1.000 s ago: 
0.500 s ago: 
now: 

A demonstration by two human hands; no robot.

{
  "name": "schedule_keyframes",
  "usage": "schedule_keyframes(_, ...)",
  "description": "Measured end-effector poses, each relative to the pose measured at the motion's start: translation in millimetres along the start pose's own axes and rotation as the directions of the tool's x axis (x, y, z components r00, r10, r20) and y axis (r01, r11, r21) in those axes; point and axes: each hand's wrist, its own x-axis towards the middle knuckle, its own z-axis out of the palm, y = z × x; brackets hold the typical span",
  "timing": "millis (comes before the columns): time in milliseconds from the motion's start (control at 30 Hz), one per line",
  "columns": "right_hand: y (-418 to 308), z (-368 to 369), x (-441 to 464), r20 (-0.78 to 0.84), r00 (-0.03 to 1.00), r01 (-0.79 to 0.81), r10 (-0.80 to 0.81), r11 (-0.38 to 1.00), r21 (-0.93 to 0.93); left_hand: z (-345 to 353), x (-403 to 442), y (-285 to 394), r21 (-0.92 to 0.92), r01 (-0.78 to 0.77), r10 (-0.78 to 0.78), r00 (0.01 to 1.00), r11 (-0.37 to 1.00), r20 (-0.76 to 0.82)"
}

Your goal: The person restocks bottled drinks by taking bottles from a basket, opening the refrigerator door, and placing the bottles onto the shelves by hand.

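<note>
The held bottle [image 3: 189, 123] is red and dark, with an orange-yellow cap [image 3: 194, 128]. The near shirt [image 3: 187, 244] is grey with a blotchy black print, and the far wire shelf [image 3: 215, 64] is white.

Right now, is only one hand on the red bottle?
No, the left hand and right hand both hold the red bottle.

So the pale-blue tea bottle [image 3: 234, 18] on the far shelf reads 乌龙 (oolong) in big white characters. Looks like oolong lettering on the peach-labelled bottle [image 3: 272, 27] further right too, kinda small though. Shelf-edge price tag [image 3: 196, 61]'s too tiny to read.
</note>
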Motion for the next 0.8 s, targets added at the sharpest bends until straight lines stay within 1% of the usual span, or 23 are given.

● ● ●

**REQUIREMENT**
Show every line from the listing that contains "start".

**ANSWER BOX**
  "description": "Measured end-effector poses, each relative to the pose measured at the motion's start: translation in millimetres along the start pose's own axes and rotation as the directions of the tool's x axis (x, y, z components r00, r10, r20) and y axis (r01, r11, r21) in those axes; point and axes: each hand's wrist, its own x-axis towards the middle knuckle, its own z-axis out of the palm, y = z × x; brackets hold the typical span",
  "timing": "millis (comes before the columns): time in milliseconds from the motion's start (control at 30 Hz), one per line",

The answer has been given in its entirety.